What to produce ->
Leave the pictures out and quote every line from the start of the listing to the line with "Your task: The", inclusive.

Data excerpt ->

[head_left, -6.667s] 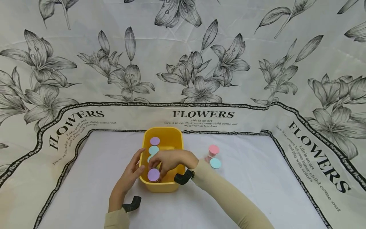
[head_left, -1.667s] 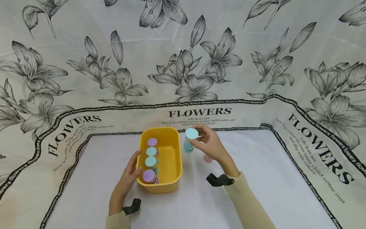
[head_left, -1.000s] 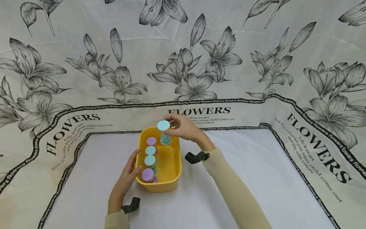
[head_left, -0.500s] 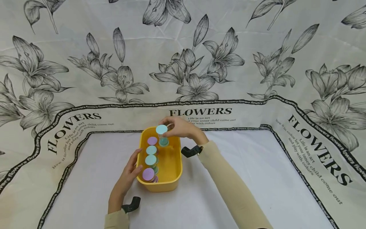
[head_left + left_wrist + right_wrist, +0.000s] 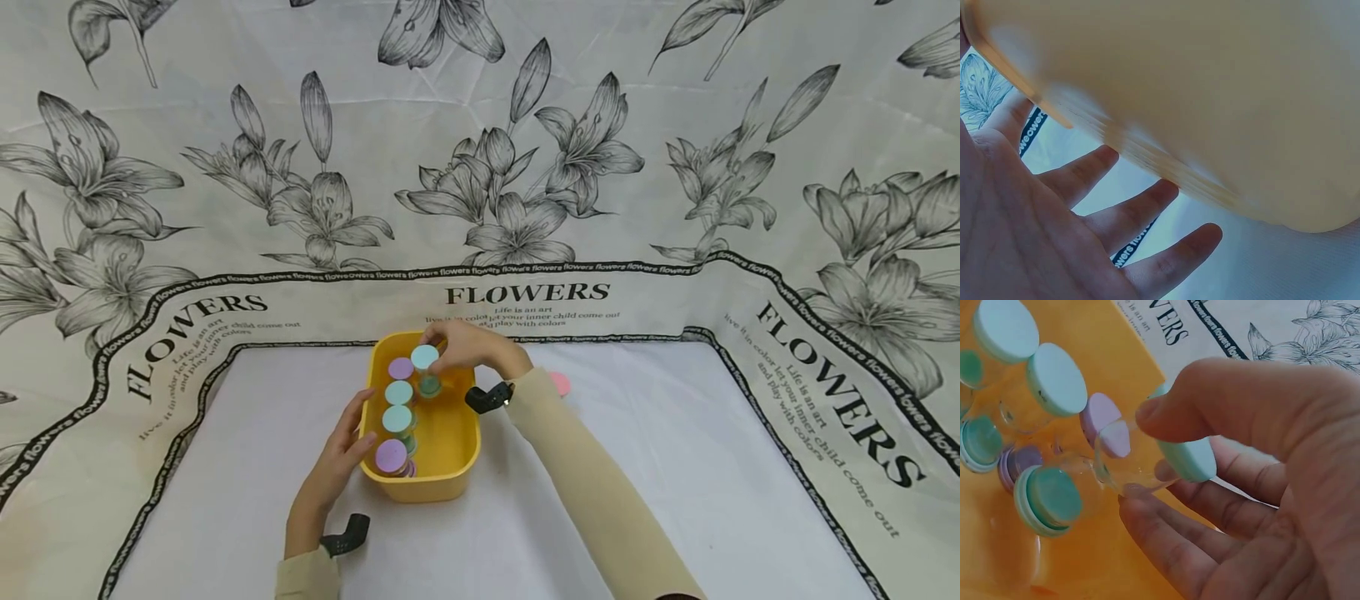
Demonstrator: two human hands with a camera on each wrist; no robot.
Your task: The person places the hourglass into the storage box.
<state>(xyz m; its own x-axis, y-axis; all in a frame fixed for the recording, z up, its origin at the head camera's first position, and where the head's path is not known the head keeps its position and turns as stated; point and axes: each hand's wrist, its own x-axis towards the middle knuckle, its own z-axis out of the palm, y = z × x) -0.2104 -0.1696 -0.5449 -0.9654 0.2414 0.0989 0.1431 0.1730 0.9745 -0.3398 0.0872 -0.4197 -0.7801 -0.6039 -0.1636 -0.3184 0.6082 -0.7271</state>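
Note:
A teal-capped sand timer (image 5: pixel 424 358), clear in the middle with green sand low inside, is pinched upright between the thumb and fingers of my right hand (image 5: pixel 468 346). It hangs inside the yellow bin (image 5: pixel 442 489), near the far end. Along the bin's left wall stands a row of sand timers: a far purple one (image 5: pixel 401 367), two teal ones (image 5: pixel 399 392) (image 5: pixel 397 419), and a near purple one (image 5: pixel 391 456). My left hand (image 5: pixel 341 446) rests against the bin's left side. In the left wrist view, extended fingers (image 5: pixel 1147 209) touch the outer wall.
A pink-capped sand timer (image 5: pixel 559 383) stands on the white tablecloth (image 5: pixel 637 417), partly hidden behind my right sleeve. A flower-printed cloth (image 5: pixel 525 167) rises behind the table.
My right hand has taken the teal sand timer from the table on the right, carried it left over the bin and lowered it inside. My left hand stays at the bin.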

Expected answer ->
[head_left, -6.667s] 
[head_left, -1.667s] 
[head_left, -1.000s] 
[head_left, -0.500s] 
[head_left + left_wrist + right_wrist, +0.000s] 
Demonstrator: two human hands with a camera on each wrist; no robot.
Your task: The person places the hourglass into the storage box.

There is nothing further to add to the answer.